Voie de transmission et cycle de réplication du virus
Le vecteur du BTV, le culicoïde, joue un rôle essentiel dans le cycle de réplication du virus (Figure 2). En effet, le virus est transmis au vecteur lors de son repas de sang sur un animal virémique. S’en suit une période d’incubation extrinsèque où le virus se multiplie dans l’organisme du vecteur puis rejoint les glandes salivaires, permettant l’infection d’un nouvel hôte lors de la prochaine piqûre du vecteur. La durée de cette période varie selon les sérotypes du virus et de la température, et peut par exemple être de seulement trois jours en condition optimale pour le BTV-9 (Simon Carpenter et al. 2011). Même si de nouvelles voies de transmission ont été mises en évidence (orale ou trans-placentaire (Courtejoie, Bournez, et al. 2019)), la transmission vectorielle est la voie de circulation principale du virus puisque la circulation du BTV n’est observée que lorsque les conditions nécessaires à la survie et à la multiplication des culicoïdes sont présentes.
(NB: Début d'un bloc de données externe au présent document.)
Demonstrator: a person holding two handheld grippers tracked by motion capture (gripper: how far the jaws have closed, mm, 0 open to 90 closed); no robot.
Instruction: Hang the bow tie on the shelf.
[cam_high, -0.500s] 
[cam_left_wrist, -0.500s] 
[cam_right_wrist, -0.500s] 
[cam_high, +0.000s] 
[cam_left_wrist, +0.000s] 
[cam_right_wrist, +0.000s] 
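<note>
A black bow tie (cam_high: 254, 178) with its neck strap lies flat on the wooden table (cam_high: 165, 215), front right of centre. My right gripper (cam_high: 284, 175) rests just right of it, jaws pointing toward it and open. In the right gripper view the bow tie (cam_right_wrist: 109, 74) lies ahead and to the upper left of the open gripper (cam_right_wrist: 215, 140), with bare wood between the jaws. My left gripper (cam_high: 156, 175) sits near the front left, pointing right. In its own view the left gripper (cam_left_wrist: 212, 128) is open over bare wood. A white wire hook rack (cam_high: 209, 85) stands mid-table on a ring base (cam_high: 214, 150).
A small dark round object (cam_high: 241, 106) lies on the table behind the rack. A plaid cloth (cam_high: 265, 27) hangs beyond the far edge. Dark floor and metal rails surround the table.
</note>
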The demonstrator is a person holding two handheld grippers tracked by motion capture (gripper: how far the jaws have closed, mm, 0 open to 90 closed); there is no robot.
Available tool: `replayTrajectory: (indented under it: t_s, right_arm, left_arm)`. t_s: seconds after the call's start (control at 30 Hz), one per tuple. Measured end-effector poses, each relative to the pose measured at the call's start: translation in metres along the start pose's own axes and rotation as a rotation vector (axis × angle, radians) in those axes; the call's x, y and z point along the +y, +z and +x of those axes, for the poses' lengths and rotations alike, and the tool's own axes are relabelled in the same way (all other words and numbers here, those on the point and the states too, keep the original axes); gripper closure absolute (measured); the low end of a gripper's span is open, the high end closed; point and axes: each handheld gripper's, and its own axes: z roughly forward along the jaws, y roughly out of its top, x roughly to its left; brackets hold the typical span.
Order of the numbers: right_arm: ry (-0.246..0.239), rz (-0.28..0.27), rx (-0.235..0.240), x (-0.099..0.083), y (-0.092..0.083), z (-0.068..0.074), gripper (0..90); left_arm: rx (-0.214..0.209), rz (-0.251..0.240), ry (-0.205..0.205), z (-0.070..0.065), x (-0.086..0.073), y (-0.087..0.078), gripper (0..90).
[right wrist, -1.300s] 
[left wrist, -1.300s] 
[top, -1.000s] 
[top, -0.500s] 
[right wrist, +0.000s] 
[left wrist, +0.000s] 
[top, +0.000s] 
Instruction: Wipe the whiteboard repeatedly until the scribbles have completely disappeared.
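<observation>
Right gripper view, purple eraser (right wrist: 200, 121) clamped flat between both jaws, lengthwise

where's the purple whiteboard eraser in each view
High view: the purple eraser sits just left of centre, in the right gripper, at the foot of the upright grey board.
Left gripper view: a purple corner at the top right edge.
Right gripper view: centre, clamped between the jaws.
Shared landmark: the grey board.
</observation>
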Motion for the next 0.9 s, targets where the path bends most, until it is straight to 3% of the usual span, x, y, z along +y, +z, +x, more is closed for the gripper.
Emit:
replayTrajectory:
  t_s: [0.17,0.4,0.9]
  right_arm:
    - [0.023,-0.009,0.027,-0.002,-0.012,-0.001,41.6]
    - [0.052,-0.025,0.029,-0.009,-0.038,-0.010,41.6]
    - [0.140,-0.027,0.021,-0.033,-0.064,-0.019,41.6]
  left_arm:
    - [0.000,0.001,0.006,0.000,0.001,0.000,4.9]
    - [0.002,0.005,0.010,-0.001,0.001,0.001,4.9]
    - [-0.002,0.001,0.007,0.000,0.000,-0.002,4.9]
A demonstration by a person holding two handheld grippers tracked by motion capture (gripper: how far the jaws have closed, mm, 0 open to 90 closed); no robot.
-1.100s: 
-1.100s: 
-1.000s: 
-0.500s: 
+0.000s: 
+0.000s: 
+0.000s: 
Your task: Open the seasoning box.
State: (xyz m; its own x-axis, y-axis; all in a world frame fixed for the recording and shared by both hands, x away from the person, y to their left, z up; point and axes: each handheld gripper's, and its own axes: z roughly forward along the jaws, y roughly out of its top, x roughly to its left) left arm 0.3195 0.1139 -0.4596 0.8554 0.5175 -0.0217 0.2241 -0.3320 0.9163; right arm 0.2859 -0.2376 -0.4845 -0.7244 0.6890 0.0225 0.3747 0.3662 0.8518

La diffusion de la maladie imputable aux culicoïdes peut se faire par vol actif ou passif. Le vol actif est très localisé puisqu’il couvre un rayon d’environ un à deux kilomètres autour du lieu de vie des moucherons. Ce qu’on appelle vol passif correspond à un vol où le culicoïdes est porté par les vents, parfois sur plusieurs centaines de kilomètres (Sellers 1991). Ce type de dispersion des vecteurs représente donc un risque majeur de diffusion à longue distance de la FCO.